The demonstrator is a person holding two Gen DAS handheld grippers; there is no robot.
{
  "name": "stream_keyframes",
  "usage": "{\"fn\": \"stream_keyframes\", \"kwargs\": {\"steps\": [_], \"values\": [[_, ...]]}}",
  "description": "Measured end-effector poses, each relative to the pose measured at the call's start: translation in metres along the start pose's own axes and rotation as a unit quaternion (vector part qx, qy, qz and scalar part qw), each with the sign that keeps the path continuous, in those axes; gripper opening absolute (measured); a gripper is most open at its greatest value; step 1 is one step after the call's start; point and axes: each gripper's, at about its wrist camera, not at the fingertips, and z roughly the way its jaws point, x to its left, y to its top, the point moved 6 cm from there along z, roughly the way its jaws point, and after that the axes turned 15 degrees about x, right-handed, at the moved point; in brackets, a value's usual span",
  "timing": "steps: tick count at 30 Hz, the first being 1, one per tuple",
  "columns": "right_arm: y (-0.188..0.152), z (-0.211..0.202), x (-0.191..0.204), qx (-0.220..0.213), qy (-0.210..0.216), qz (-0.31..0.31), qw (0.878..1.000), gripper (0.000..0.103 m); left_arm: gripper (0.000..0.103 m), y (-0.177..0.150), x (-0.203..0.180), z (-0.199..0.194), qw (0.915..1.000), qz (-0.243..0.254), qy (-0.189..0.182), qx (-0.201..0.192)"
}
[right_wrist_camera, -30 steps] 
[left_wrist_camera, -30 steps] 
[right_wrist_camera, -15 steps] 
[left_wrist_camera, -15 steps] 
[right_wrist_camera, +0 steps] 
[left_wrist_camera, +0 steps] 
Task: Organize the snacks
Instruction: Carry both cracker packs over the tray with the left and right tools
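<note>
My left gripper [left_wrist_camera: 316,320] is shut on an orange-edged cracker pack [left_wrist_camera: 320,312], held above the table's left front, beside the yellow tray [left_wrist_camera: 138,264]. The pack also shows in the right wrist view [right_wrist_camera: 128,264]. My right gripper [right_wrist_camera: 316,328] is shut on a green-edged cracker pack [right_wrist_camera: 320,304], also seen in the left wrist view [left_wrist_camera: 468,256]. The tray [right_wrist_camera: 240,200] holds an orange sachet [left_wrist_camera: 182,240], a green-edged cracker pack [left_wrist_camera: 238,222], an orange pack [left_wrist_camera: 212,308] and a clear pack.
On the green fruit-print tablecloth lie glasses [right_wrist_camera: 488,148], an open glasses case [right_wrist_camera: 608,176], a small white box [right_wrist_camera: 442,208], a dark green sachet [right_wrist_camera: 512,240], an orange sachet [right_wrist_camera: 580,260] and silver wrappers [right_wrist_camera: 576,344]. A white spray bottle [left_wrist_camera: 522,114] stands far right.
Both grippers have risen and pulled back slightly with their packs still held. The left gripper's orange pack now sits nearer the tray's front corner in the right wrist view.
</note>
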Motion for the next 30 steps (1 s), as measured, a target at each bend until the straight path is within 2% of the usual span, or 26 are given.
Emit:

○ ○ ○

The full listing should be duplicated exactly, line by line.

Answer to this exercise >>
The demonstrator is a person holding two Gen DAS handheld grippers; there is no robot.
{
  "name": "stream_keyframes",
  "usage": "{\"fn\": \"stream_keyframes\", \"kwargs\": {\"steps\": [_], \"values\": [[_, ...]]}}",
  "description": "Measured end-effector poses, each relative to the pose measured at the call's start: translation in metres along the start pose's own axes and rotation as a unit quaternion (vector part qx, qy, qz and scalar part qw), each with the sign that keeps the path continuous, in those axes; gripper opening absolute (measured); a gripper is most open at its greatest value; step 1 is one step after the call's start; point and axes: each gripper's, at about its wrist camera, not at the fingertips, and z roughly the way its jaws point, x to its left, y to its top, the point moved 6 cm from there along z, roughly the way its jaws point, and after that the axes turned 15 degrees about x, right-handed, at the moved point; in brackets, a value's usual span",
  "timing": "steps: tick count at 30 Hz, the first being 1, one per tuple",
  "columns": "right_arm: y (-0.188..0.152), z (-0.211..0.202), x (-0.191..0.204), qx (-0.220..0.213), qy (-0.210..0.216), qz (-0.31..0.31), qw (0.878..1.000), gripper (0.000..0.103 m); left_arm: gripper (0.000..0.103 m), y (-0.177..0.150), x (-0.203..0.180), z (-0.199..0.194), qw (0.915..1.000), qz (-0.243..0.254), qy (-0.189..0.182), qx (-0.201..0.192)"
}
[right_wrist_camera, -30 steps] 
[left_wrist_camera, -30 steps] 
[right_wrist_camera, -15 steps] 
[left_wrist_camera, -15 steps] 
[right_wrist_camera, +0 steps] 
[left_wrist_camera, +0 steps] 
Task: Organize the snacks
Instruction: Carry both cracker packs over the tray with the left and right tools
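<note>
My left gripper [left_wrist_camera: 316,320] is shut on an orange-edged cracker pack [left_wrist_camera: 320,312], held above the table's left front, beside the yellow tray [left_wrist_camera: 138,264]. The pack also shows in the right wrist view [right_wrist_camera: 128,264]. My right gripper [right_wrist_camera: 316,328] is shut on a green-edged cracker pack [right_wrist_camera: 320,304], also seen in the left wrist view [left_wrist_camera: 468,256]. The tray [right_wrist_camera: 240,200] holds an orange sachet [left_wrist_camera: 182,240], a green-edged cracker pack [left_wrist_camera: 238,222], an orange pack [left_wrist_camera: 212,308] and a clear pack.
On the green fruit-print tablecloth lie glasses [right_wrist_camera: 488,148], an open glasses case [right_wrist_camera: 608,176], a small white box [right_wrist_camera: 442,208], a dark green sachet [right_wrist_camera: 512,240], an orange sachet [right_wrist_camera: 580,260] and silver wrappers [right_wrist_camera: 576,344]. A white spray bottle [left_wrist_camera: 522,114] stands far right.
Both grippers have risen and pulled back slightly with their packs still held. The left gripper's orange pack now sits nearer the tray's front corner in the right wrist view.
</note>
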Motion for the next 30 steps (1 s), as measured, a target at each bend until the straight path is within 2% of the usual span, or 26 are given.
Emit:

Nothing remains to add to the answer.